Prokuratura Okręgowa w Sieradzu przejęła do dalszego prowadzenia śledztwo podjęte przez Prokuraturę Rejonową w Sieradzu, a dotyczące przekroczenia w grudniu 2014 roku uprawnień przez funkcjonariuszy publicznych przy realizacji inwestycji „ Przebudowa i przystosowanie szkoły podstawowej w Grójcu Wielkim na potrzeby Środowiskowego Domu Samopomocy wraz z dobudową sali rehabilitacyjnej – etap II".
- Zgromadzono osobowy i nieosobowy materiał dowodowy, który jednoznacznie wykazał, że dokumenty w postaci faktur VAT nr 9/2014 i nr 11/12/2014 oraz protokołu odbioru końcowego inwestycji datowanego na dzień 15.12.2014 roku przedłożone z wnioskiem o wypłatę dotacji celowej poświadczały nieprawdę. Dokumenty potwierdzały zakończenie prac budowlano-remontowych na obiekcie Szkoły Podstawowej w Grójcu Wielkim w terminie do 15.12.2014 roku, podczas gdy w rzeczywistości nie wykonano prac o łącznej wartości co najmniej 250.000 zł. Dokumenty wskazane były istotne dla wypłaty całości dotacji celowej z rezerwy budżetowej. Tym samym Burmistrz Gminy Złoczew, który ma w zakresie obowiązków nadzór nad prawidłową gospodarką finansową gminy stosownie do dyspozycji art. 60 ust. 1 ustawy z dnia 8 marca 1990 roku o samorządzie gminnym /Dz.U. z 2013 roku poz. 594 t.j. z późn. zm./ przekroczyła swoje uprawnienia składając wniosek o wypłatę dotacji z ogólnej rezerwy budżetowej na 2014 rok w wysokości 1.008.604,14 zł i przedkładając dokumenty poświadczające nieprawdę a mające istotne znaczenie prawne dla uzyskania dotacji z Łódzkiego Urzędu Wojewódzkiego w Łodzi. Podejrzana nie przyznała się i odmówiła złożenia wyjaśnień – mówi Jolanta Szkilnik rzecznik prasowy sieradzkiej prokuratury.

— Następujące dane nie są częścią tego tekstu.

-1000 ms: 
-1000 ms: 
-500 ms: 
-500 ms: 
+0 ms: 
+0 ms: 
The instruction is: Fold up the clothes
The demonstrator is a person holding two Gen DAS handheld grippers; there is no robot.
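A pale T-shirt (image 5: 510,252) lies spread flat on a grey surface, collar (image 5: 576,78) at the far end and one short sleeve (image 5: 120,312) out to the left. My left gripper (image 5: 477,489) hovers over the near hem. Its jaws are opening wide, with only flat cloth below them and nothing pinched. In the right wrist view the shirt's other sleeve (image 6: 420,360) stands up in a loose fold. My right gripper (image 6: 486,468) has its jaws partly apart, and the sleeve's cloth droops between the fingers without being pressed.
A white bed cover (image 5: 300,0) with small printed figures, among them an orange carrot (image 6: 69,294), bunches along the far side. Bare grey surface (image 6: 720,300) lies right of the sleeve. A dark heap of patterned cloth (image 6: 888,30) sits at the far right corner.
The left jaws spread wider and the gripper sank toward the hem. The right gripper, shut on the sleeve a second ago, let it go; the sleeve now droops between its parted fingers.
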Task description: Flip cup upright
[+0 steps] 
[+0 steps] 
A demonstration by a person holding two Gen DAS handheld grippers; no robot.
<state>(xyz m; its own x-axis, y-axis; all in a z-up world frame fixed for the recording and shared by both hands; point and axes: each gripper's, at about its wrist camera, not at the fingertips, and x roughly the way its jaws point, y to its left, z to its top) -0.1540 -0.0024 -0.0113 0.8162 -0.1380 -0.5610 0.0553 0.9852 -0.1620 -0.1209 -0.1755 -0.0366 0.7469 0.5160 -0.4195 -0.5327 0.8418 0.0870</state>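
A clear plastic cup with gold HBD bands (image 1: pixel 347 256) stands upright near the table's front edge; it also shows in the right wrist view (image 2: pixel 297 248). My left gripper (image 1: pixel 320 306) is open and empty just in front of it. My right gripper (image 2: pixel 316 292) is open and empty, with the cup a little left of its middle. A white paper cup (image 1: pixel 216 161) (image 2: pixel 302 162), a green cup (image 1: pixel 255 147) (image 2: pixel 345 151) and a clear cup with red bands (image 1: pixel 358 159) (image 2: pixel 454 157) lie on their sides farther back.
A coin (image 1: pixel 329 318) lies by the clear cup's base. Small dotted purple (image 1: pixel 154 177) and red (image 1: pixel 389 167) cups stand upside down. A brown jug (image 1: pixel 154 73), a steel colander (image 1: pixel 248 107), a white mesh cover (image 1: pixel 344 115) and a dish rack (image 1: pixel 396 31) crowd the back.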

Dziś w sieradzkim sądzie odbyła się pierwsza rozprawa. Burmistrz Złoczewa zapewnia, że podchodzi do tego procesu spokojnie i nie obawia się niespodzianek.
- To pierwsze nasze takie spotkanie, do którego my podeszliśmy spokojnie, bo poprzednie postępowanie zakończyło się umorzeniem, tymczasem ktoś "życzliwy" po prostu się z tym nie zgodził i złożył zażalenie. Ja teraz też nie spodziewam się jakichś niebezpiecznych niespodzianek. Nie wstydzę się tego co zrobiliśmy - skomentowała dziś całą sprawę dla portalu nasze.fm Jadwiga Sobańska.
Burmistrz Złoczewa grozi 10 lat pozbawienia wolności.